Pemerintah Provinsi Jawa Barat kembali merilis pembaruan posisi saldo Kas Rekening Umum Daerah (RKUD) pada Rabu, 15 April 2026 hingga pukul 17.00 WIB. Penyampaian laporan kali ini dilakukan dari RSUD Welas Asih, seiring dengan peninjauan pembangunan fasilitas kesehatan.

Dalam kesempatan tersebut, pemerintah meninjau progres pembangunan gedung kedokteran nuklir sebagai bagian dari upaya meningkatkan kualitas layanan kesehatan yang lebih modern dan terintegrasi di rumah sakit milik provinsi tersebut.

Berdasarkan laporan, realisasi penerimaan daerah mencapai Rp351.129.897.894. Penerimaan terbesar berasal dari pajak bahan bakar kendaraan bermotor sebesar Rp315.233.398.109.

Selain itu, pajak kendaraan bermotor menyumbang Rp18.010.185.100 dan bea balik nama kendaraan bermotor sebesar Rp15.571.593.500. Penerimaan lainnya meliputi pajak air permukaan sebesar Rp377.164.500 dan pajak alat berat sebesar Rp9.658.000.

Adapun opsen pajak mineral bukan logam dan batuan tercatat sebesar Rp10.733.802, serta retribusi daerah sebesar Rp113.793.100.

Di sisi pengeluaran, total belanja daerah mencapai Rp211.034.940.428. Rinciannya terdiri dari belanja pegawai sebesar Rp4.146.636.892, belanja barang dan jasa sebesar Rp12.263.638.636, serta belanja bagi hasil sebesar Rp194.624.664.900.

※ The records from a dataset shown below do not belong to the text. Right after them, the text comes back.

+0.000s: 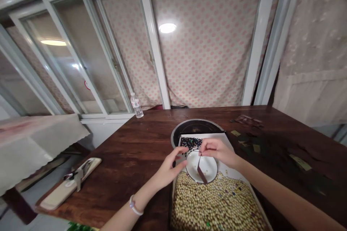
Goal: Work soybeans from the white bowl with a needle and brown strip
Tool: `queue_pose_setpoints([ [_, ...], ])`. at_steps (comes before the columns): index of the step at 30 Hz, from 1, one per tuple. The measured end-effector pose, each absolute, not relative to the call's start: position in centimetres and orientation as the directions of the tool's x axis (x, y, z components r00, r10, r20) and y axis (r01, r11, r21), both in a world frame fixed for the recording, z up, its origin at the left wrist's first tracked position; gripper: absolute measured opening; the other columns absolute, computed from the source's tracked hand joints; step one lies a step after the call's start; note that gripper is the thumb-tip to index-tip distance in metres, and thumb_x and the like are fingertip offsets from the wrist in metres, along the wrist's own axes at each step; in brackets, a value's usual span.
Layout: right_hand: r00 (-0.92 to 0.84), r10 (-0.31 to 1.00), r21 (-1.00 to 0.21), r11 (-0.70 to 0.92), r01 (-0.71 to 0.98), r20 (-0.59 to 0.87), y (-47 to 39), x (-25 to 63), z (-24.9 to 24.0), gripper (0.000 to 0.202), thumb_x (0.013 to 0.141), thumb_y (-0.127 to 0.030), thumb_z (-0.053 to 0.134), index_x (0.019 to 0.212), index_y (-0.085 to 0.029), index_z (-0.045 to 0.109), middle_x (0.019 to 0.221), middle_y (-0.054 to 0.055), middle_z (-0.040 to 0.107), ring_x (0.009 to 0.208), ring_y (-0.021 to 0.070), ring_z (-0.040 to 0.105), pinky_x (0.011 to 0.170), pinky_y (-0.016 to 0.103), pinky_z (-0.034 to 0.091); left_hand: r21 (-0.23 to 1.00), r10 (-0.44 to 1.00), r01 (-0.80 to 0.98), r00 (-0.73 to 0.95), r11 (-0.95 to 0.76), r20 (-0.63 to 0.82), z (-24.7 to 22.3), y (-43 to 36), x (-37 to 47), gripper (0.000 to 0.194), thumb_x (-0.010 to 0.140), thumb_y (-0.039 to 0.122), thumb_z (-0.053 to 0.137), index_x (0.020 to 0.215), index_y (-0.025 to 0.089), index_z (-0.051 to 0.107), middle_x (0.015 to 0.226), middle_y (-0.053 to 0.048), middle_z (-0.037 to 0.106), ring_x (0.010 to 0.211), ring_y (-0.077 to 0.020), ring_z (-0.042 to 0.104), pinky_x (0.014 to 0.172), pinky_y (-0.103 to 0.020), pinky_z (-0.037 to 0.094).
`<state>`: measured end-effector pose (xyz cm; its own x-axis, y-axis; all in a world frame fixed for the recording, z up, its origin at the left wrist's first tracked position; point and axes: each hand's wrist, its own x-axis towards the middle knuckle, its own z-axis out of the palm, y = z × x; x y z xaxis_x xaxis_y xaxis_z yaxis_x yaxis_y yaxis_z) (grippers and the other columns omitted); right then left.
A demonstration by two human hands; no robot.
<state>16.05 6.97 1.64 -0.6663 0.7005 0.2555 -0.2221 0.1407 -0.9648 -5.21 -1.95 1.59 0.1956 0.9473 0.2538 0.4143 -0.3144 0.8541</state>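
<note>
My right hand (217, 152) pinches a thin dark cord between thumb and fingertips above the back rim of a white bowl (190, 168). From the cord hangs a narrow brown strip (202, 175), slanting across the bowl's inside. A few small pale beads lie in the bowl. At the bowl's left rim is my left hand (173, 167), thumb and fingers spread apart; whether it touches the rim I cannot tell. The bowl stands in a tray (222, 138) lined in white, between many yellowish beads (214, 205) in front and dark beads (189, 143) behind.
Behind the tray is a round black dish (196, 125) with a silvery rim. Brown strips (248, 120) and yellowish paper pieces (300, 162) lie on the right of the wooden table (135, 144). A cutting board (58, 194) with metal tools and a water bottle (137, 105) are leftward.
</note>
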Motion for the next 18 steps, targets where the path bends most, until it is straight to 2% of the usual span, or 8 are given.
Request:
queue_pose_setpoints([
  [5,-0.739,0.627,-0.967,0.113,-0.228,0.248,7.7,13.9,0.8,0.011,0.071,-0.024,0.071,0.072,-0.018,0.063,0.077,0.002,0.068,0.077,0.0154,0.064,0.074,0.028,0.047,0.931,0.911,0.269,0.391,-0.248,0.129,1.3,0.4,-6.0,0.057,0.08,0.019,0.062,0.133,0.025,0.042,0.139,-0.007,0.049,0.13,-0.0229,0.042,0.111,-0.046,0.029],
  [9,-0.756,0.612,-0.972,0.114,-0.205,0.232,8.2,13.2,0.1,0.007,0.074,-0.023,0.068,0.073,-0.018,0.062,0.08,0.002,0.067,0.079,0.0155,0.062,0.075,0.028,0.046,0.938,0.873,0.262,0.481,-0.229,0.079,1.5,1.4,-6.3,0.064,0.079,0.018,0.061,0.138,0.025,0.037,0.141,-0.008,0.046,0.13,-0.024,0.042,0.109,-0.046,0.031],
  [15,-0.807,0.555,-0.976,0.179,-0.121,0.202,8.6,12.7,-0.3,0.002,0.075,-0.02,0.065,0.075,-0.018,0.064,0.078,0.0,0.063,0.073,0.0132,0.057,0.068,0.025,0.043,0.789,0.846,0.432,0.496,-0.436,0.196,1.1,1.0,-6.4,0.074,0.072,0.019,0.071,0.138,0.022,0.037,0.143,-0.01,0.043,0.129,-0.0244,0.044,0.11,-0.04,0.032],
  [18,-0.825,0.53,-0.97,0.229,-0.082,0.195,8.5,12.4,-0.5,0.003,0.077,-0.019,0.062,0.075,-0.019,0.064,0.077,0.0,0.06,0.072,0.0133,0.055,0.068,0.026,0.043,0.699,0.858,0.553,0.482,-0.454,0.175,0.9,0.6,-6.5,0.075,0.073,0.03,0.072,0.138,0.02,0.036,0.141,-0.012,0.045,0.129,-0.0263,0.043,0.113,-0.046,0.024],
])
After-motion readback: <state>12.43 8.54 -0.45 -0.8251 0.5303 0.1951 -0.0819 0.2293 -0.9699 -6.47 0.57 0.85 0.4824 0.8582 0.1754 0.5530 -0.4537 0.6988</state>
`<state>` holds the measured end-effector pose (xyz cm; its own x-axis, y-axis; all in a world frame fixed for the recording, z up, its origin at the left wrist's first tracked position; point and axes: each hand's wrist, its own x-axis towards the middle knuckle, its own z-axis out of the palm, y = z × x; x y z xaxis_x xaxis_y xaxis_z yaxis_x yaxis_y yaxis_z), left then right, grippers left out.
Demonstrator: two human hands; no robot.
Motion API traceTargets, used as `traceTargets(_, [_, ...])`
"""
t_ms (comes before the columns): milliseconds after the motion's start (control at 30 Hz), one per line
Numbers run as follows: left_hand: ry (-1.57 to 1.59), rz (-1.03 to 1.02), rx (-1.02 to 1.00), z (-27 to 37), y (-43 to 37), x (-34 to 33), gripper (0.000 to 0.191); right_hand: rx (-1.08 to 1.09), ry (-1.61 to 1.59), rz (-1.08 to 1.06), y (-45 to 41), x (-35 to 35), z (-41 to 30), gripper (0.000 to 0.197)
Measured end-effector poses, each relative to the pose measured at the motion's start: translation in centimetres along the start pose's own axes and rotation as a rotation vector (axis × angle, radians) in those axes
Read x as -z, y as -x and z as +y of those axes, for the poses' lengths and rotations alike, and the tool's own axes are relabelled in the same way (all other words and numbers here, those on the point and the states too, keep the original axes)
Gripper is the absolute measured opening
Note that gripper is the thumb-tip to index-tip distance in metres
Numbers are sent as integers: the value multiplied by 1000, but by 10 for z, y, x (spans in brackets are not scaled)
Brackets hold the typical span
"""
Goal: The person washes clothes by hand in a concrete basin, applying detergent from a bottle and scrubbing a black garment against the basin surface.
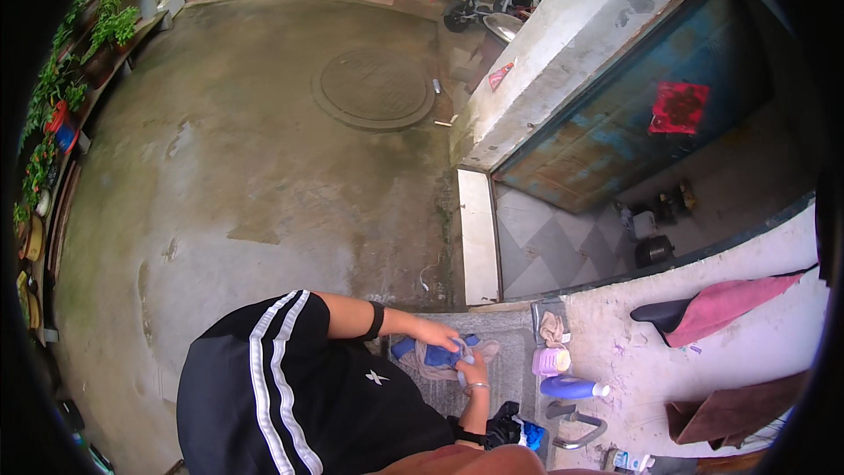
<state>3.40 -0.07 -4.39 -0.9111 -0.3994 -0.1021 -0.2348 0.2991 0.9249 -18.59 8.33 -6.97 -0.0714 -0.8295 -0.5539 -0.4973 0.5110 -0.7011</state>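
Note:
A blue and beige wet-looking cloth (432,355) lies bunched in a grey stone wash basin (438,320). My left hand (436,333), at the end of the arm reaching in from the upper side, has its fingers on the blue part. Just below it in the picture, my right hand (473,371), with a bracelet at the wrist, grips the same bundle from the other side. Part of the fabric is hidden under the fingers. Beside my right forearm sits a black plastic bag (504,423) with a blue and white item (531,433).
On the ledge beyond the basin are a pink soap box (551,361), a purple-blue bottle with a white cap (573,387), a beige cloth (551,328) and a metal faucet (580,429). Pink fabric (728,303) and brown fabric (732,412) hang at the wall. A doorway opens beyond a white sill (477,237).

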Motion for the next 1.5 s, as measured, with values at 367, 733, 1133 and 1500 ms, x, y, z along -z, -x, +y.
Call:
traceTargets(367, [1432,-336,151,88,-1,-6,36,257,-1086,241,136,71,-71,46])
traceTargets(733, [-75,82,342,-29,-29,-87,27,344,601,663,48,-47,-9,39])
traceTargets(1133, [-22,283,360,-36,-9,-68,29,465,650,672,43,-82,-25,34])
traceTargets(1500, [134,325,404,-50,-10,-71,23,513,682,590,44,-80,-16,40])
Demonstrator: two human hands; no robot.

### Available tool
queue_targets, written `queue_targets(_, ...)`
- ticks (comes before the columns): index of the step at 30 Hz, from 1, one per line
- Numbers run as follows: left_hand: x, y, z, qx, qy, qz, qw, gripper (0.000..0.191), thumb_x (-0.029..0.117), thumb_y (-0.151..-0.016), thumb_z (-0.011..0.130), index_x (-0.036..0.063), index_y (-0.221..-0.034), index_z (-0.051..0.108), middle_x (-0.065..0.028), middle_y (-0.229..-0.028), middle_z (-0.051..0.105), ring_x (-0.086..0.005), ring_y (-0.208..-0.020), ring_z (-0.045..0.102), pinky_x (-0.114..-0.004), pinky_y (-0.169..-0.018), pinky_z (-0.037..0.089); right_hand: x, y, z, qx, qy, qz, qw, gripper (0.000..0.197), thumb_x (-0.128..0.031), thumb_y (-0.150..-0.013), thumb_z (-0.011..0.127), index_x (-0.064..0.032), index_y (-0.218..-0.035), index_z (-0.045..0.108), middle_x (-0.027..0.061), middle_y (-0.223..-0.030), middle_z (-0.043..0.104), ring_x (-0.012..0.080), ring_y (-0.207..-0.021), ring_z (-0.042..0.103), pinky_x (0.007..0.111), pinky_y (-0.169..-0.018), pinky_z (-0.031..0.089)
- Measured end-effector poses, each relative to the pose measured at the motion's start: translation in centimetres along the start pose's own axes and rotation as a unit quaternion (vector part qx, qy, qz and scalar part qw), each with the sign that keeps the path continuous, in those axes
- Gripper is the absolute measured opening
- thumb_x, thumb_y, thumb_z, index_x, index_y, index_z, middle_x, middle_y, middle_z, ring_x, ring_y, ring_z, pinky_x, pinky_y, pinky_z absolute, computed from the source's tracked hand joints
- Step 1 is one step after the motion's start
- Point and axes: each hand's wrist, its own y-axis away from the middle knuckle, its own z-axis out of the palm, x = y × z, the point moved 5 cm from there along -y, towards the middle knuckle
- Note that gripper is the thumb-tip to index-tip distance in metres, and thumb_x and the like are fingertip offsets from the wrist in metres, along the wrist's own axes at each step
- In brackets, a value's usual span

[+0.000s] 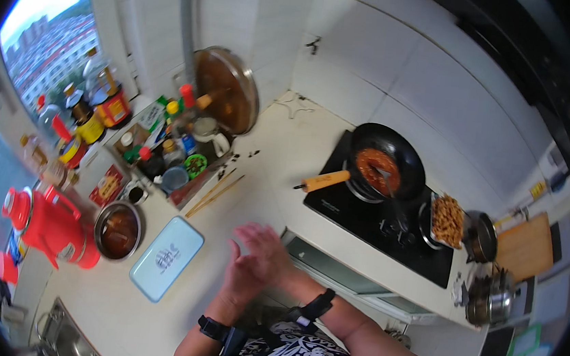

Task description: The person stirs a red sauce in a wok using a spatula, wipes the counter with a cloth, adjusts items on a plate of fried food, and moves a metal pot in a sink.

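Note:
My left hand [244, 278] and my right hand [273, 255] are against each other above the counter's front edge, with the right hand partly covering the left. The left thumb sticks out, and the right fingers are extended and slightly blurred. Nothing shows held in either. Left of them lies a light blue rectangular tray [166, 259] bearing dark print. Beyond it, a pair of wooden chopsticks [215, 195] rests on the counter. A black wok [404, 161] with a wooden handle [327, 181] holds chunky red sauce [374, 167]. A spatula [395, 209] leans in it.
The wok sits on a black gas cooktop [357, 226]. A dish of browned pieces [447, 222] stands on the right burner. Leftward are a metal bowl of brown liquid [117, 234], a red thermos [56, 228] and a seasoning box [197, 185]. A pot lid [226, 90] leans on the wall.

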Motion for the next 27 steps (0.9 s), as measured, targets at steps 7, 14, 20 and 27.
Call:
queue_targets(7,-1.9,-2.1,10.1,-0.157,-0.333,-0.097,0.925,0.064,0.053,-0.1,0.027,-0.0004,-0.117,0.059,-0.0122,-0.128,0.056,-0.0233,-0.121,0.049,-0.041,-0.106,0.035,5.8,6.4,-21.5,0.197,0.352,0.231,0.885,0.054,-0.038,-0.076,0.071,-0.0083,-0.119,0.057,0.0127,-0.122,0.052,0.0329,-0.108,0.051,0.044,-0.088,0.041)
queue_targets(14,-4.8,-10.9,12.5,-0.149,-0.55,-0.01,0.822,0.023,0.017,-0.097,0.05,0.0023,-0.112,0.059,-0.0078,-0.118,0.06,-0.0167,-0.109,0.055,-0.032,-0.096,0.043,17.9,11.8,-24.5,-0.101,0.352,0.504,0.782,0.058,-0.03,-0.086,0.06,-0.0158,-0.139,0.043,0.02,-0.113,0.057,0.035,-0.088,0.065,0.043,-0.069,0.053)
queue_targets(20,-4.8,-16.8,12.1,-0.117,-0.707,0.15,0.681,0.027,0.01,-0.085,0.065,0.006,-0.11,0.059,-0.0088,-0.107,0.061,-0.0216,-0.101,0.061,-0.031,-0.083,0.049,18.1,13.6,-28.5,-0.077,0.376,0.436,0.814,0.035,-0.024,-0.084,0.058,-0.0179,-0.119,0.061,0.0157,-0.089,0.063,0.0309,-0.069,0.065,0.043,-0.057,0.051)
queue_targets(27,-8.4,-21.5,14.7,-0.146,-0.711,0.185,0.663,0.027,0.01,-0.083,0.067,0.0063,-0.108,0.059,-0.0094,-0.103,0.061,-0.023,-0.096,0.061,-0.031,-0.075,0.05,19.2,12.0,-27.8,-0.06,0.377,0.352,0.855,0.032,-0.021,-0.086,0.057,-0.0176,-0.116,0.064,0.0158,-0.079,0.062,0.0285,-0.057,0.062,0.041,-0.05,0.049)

Dengan realisasi tersebut, saldo kas RKUD Provinsi Jawa Barat hingga saat ini tercatat sebesar Rp237.501.223.139.

Pemerintah Provinsi Jawa Barat menegaskan bahwa pembangunan fasilitas kesehatan, termasuk gedung kedokteran nuklir di RSUD Welas Asih, merupakan bagian dari komitmen menghadirkan layanan kesehatan yang lebih baik bagi masyarakat.

Selain itu, pengelolaan anggaran yang transparan dan tepat sasaran diharapkan dapat memberikan manfaat langsung, tidak hanya pada sektor kesehatan, tetapi juga pembangunan infrastruktur lainnya.

Pemerintah juga menyampaikan apresiasi kepada masyarakat yang telah berkontribusi melalui pembayaran pajak, yang menjadi sumber utama pembiayaan pembangunan di Jawa Barat.